→ Your goal: Work out how many lines of the data contain "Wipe" and reply with that number alone.
╭─ Extracted data
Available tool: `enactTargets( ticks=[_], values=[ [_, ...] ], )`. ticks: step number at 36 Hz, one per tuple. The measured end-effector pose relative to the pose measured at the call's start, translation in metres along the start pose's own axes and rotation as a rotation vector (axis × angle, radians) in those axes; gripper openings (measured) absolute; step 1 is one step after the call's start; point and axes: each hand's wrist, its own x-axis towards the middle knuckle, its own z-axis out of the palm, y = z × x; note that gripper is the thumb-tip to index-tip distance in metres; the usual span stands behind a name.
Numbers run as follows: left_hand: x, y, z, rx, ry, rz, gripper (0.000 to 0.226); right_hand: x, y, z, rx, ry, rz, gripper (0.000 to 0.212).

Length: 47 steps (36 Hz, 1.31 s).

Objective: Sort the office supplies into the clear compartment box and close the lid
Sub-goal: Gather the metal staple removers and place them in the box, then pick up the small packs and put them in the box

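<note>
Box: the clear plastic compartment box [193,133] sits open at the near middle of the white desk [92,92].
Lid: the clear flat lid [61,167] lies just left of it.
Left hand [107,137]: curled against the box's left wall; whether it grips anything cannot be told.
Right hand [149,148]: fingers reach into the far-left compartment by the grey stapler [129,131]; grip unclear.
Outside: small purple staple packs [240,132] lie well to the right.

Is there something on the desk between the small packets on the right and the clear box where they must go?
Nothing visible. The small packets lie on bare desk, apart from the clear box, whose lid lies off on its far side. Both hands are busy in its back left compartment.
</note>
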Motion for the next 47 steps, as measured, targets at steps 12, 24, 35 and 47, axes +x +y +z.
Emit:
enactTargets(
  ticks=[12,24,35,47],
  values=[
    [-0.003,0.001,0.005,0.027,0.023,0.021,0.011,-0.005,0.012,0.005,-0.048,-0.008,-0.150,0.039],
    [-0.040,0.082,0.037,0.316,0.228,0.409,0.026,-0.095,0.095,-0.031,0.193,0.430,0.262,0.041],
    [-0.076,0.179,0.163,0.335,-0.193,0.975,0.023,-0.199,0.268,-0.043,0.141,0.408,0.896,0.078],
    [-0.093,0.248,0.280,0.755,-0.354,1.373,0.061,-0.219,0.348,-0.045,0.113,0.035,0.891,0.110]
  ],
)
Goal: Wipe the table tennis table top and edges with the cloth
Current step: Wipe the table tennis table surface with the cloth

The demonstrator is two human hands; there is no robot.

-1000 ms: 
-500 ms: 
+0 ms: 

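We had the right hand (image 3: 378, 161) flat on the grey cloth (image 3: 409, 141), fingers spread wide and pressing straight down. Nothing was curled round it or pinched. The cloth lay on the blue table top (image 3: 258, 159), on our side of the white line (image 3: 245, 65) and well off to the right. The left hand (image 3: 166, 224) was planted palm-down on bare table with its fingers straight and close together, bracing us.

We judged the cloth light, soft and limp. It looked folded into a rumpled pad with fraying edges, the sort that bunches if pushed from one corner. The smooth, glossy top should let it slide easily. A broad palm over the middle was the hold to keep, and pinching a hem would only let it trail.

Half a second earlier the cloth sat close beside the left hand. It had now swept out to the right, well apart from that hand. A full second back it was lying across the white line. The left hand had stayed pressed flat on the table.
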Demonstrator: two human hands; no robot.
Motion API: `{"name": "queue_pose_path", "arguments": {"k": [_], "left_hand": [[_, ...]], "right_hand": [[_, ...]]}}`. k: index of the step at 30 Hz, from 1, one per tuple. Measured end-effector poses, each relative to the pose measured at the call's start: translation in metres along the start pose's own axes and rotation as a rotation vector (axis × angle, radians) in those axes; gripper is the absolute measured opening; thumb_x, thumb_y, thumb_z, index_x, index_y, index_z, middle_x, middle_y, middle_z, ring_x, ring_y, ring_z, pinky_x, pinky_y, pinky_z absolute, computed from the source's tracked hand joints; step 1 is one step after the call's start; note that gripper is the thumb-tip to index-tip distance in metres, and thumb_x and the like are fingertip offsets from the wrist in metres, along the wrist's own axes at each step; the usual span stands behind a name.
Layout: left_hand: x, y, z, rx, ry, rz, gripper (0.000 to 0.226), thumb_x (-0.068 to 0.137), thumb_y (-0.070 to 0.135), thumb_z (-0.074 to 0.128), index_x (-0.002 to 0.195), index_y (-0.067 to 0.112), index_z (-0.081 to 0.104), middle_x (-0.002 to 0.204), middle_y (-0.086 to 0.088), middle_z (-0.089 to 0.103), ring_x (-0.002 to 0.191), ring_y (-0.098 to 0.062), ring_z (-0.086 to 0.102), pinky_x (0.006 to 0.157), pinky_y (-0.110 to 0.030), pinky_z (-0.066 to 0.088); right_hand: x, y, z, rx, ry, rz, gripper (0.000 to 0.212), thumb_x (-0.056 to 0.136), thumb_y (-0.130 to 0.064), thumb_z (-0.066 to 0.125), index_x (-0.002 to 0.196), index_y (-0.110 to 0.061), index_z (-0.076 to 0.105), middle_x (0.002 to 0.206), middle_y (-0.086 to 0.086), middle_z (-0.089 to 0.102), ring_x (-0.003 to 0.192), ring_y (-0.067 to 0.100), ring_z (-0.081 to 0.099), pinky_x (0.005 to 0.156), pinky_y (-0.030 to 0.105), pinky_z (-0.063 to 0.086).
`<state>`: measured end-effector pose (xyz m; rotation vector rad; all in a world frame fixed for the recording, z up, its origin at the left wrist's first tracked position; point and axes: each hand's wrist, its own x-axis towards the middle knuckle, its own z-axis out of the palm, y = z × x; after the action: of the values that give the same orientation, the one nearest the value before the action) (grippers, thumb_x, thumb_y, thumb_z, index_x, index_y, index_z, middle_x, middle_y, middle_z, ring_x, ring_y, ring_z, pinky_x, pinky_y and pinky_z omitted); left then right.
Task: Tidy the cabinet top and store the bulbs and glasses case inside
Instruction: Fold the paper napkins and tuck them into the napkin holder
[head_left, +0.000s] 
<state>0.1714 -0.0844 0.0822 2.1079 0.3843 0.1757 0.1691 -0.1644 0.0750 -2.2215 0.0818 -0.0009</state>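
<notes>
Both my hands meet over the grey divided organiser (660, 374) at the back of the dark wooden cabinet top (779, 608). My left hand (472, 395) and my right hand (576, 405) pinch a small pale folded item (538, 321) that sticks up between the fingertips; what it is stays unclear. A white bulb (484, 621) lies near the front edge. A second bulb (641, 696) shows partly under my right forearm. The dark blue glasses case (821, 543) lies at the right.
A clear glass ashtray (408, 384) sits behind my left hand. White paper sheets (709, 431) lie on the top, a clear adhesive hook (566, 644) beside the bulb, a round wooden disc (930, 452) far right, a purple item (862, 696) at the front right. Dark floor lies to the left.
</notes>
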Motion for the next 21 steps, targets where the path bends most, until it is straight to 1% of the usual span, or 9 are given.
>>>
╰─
→ Completed task: 2